■ **Entries supplied**
[Start of Attachment]

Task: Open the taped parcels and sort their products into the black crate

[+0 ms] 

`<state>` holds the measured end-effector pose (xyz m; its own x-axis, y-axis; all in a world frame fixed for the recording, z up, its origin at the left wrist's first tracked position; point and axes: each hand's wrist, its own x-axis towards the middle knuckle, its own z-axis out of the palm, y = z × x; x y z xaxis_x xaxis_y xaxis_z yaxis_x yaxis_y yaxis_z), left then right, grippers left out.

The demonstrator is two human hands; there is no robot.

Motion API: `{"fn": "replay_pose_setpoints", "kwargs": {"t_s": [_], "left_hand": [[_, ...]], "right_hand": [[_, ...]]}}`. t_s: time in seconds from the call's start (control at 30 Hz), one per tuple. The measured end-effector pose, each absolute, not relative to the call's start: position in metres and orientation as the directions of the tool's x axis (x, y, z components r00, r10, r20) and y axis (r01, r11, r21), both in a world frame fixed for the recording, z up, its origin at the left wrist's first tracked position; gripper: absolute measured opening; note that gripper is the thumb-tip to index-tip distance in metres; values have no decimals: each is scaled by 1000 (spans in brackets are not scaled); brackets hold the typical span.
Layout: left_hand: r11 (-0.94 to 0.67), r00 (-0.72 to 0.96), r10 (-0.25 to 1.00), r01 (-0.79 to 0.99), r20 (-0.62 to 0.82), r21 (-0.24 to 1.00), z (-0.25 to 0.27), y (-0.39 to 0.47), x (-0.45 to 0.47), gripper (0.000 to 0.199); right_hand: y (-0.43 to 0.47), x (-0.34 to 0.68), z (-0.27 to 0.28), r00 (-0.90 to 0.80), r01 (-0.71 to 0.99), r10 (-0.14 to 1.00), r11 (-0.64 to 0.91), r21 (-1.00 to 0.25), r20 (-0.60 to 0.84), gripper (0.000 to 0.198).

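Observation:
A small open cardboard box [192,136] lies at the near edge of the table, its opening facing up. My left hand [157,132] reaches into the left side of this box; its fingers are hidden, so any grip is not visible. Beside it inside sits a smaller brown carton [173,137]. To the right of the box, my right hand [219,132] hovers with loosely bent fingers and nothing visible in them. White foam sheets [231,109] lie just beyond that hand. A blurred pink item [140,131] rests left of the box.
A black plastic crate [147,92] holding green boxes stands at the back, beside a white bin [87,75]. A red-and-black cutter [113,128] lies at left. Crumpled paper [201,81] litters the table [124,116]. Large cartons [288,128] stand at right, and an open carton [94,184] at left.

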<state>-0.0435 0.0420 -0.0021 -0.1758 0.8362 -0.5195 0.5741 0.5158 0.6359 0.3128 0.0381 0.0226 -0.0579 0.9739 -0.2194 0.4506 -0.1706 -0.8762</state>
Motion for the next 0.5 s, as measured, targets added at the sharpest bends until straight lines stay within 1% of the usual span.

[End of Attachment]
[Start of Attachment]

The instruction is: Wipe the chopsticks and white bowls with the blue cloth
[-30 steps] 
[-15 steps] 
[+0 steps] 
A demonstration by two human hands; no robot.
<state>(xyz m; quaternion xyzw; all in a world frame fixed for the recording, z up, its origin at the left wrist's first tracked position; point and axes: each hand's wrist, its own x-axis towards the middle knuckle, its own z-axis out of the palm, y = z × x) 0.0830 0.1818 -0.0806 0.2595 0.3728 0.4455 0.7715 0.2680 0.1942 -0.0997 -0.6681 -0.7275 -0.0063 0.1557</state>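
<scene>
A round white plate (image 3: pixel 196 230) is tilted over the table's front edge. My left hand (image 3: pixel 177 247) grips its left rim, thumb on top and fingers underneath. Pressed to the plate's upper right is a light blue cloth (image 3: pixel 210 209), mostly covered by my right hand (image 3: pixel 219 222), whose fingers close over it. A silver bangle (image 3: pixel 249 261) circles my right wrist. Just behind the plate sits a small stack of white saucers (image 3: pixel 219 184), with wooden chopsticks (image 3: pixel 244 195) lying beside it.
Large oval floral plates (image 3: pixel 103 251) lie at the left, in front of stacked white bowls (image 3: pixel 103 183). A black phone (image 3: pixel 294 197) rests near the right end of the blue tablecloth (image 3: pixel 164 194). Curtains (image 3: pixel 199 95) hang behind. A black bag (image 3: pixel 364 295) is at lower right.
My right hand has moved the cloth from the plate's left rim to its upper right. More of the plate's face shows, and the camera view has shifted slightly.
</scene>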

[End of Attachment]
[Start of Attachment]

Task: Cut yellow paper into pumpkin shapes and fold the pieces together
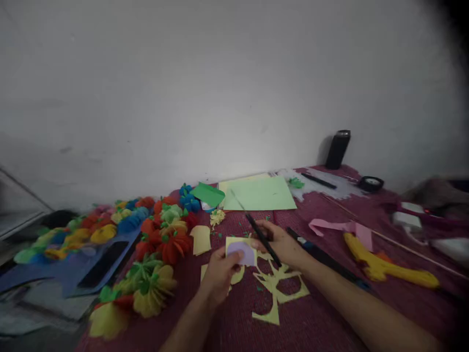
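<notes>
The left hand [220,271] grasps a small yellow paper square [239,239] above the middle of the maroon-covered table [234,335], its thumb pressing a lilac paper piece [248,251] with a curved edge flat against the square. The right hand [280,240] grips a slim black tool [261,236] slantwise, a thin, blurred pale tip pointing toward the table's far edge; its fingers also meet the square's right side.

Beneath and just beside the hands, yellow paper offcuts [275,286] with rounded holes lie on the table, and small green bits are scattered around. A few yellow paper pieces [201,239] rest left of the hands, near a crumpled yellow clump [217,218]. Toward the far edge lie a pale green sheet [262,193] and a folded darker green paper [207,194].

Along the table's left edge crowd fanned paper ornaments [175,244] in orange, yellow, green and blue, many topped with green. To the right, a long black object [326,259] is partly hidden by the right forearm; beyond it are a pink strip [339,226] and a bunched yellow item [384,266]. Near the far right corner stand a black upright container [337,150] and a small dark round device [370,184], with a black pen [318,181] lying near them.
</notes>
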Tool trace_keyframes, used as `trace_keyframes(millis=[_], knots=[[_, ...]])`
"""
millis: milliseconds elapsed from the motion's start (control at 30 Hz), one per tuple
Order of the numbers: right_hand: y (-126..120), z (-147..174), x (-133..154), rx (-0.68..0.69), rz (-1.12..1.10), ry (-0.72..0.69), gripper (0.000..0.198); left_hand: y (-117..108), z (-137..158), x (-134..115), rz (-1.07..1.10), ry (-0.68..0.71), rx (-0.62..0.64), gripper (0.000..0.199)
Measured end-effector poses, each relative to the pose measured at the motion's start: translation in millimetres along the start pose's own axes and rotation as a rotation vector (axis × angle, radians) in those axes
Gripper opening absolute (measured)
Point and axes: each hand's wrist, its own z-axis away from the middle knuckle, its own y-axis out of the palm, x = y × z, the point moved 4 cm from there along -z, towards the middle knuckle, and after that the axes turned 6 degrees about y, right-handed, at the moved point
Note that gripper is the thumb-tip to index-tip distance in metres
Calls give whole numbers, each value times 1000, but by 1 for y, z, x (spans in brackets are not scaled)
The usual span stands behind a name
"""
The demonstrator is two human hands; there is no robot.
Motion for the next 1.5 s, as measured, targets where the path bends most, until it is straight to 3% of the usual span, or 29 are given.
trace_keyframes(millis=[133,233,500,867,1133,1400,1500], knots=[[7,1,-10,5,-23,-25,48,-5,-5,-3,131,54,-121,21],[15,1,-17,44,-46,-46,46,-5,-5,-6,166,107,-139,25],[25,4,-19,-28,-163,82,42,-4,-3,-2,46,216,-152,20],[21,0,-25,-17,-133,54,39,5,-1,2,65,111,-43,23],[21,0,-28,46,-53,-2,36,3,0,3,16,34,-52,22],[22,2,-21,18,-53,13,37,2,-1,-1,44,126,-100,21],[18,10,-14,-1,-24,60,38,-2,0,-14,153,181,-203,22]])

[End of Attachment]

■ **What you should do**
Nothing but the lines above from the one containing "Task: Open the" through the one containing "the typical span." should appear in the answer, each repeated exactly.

■ **Response to this task**
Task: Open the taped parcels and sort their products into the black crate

[+0 ms] 

`<state>` holds the measured end-effector pose (xyz m; its own x-axis, y-axis; all in a world frame fixed for the recording, z up, its origin at the left wrist's first tracked position; point and axes: each hand's wrist, its own x-axis towards the middle knuckle, its own z-axis out of the palm, y = z × x; x y z xaxis_x xaxis_y xaxis_z yaxis_x yaxis_y yaxis_z), left then right, grippers left out.

The demonstrator is two human hands; there is no robot.

Motion API: `{"fn": "replay_pose_setpoints", "kwargs": {"t_s": [_], "left_hand": [[_, ...]], "right_hand": [[_, ...]]}}`. t_s: time in seconds from the call's start (control at 30 Hz), one per tuple. The measured end-effector pose, each absolute, not relative to the call's start: position in metres and orientation as the directions of the tool's x axis (x, y, z components r00, r10, r20) and y axis (r01, r11, r21), both in a world frame fixed for the recording, z up, its origin at the left wrist's first tracked position; gripper: absolute measured opening; note that gripper is the thumb-tip to index-tip distance in metres; values have no decimals: each is scaled by 1000 (spans in brackets are not scaled); brackets hold the typical span.

This output is now finished.